Many thanks - John Bull


----------



## Michiyo-Fir (Jul 25, 2009)

I believe dry dog food is perfectly safe, swelling is generally not an issue. Usually if the dog food swells a lot and makes the dog's stomach feel too full, the dog will vomit it back up and its stomach will be empty again.

The risk of bloat is associated with dogs eating extremely fast like finishing a 3 cup bowl of dinner within 30 seconds. Also, dog stomach is stretchy just like ours and can hold a LOT more food than the amount we usually feed them. Since dry dog food is high in calories and only requires a small amount to fulfill a dog's nutritional and caloric requirement.

Plus if he was fine on the food for 12 months, I highly doubt it's the food causing the problem. At least not the food swelling in contact with water.

And dry food is perfectly safe for large dogs providing that they don't swallow their whole meal within 20-30 seconds. Some people like to add some water to the kibble before feeding large dogs so that they eat it slower. Also it's supposed to make the food taste/smell better.


----------



## flipgirl (Oct 5, 2007)

THe food itself will not cause bloat. However, I have read that if you add water to a food that contains citric acid, it might lead to bloat. 

I would suggest the following:
-Feed smaller meals more frequently - if your dog is really hungry, he'll eat faster
-Put a kong or a large rock in his food bowl to slow his eating down
-Feed him from the floor not from the elevated feeders.

If he is deep chested - like a Doberman (as opposed to barrel chested like a mastiff), then he is more prone to bloat. Also, find out if his relatives had bloat. But the key is to slow his eating down. 

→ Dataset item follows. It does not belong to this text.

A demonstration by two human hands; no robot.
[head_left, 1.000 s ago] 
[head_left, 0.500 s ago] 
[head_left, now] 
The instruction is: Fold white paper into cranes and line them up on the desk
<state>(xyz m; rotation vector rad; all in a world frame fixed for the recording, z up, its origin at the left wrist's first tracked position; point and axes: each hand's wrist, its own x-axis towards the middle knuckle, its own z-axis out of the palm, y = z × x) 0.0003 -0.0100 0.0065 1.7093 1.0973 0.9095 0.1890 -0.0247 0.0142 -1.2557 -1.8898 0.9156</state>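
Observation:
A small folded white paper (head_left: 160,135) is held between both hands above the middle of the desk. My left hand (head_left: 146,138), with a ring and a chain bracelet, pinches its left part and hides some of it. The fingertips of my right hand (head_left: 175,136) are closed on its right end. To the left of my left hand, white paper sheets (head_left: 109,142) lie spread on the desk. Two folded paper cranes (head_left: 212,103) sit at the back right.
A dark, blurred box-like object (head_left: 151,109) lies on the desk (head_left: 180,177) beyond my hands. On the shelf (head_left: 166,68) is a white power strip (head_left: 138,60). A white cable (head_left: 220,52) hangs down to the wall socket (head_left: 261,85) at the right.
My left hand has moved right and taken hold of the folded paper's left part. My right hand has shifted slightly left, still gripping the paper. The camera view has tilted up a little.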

You can have a preemptive surgery done called a gastropexy which attaches the stomach to the body so the stomach doesn't twist. Gas still can cause the bloat but at least the stomach won't twist. Keep an eye out for nausea, vomiting but nothing coming out or vomiting foamy stuff immediately after eating, lethargy or restlessness. His abdomen may be distended too but with some dogs, you can't tell.


----------



## John Bull (Sep 24, 2009)

Michiyo-Fir said:


> I believe dry dog food is perfectly safe, swelling is generally not an issue. Usually if the dog food swells a lot and makes the dog's stomach feel too full, the dog will vomit it back up and its stomach will be empty again.
> 
> The risk of bloat is associated with dogs eating extremely fast like finishing a 3 cup bowl of dinner within 30 seconds. Also, dog stomach is stretchy just like ours and can hold a LOT more food than the amount we usually feed them. Since dry dog food is high in calories and only requires a small amount to fulfill a dog's nutritional and caloric requirement.
> 
> ...


I think everything you have said makes perfect sense.
All the sometimes contradictory comments I have read about bloat on the net state that although the dog makes numerous attempts to vomit, nothing comes up.

OK, well it certainly came up with my dog, firstly his dinner of 4 hours previous, followed by many lots of yellow thick choking bile which we had to pull out at times and slimy jelly or mucous. When he died blood came out of his rear, he had obviously ruptured some vital organ or blood vessel.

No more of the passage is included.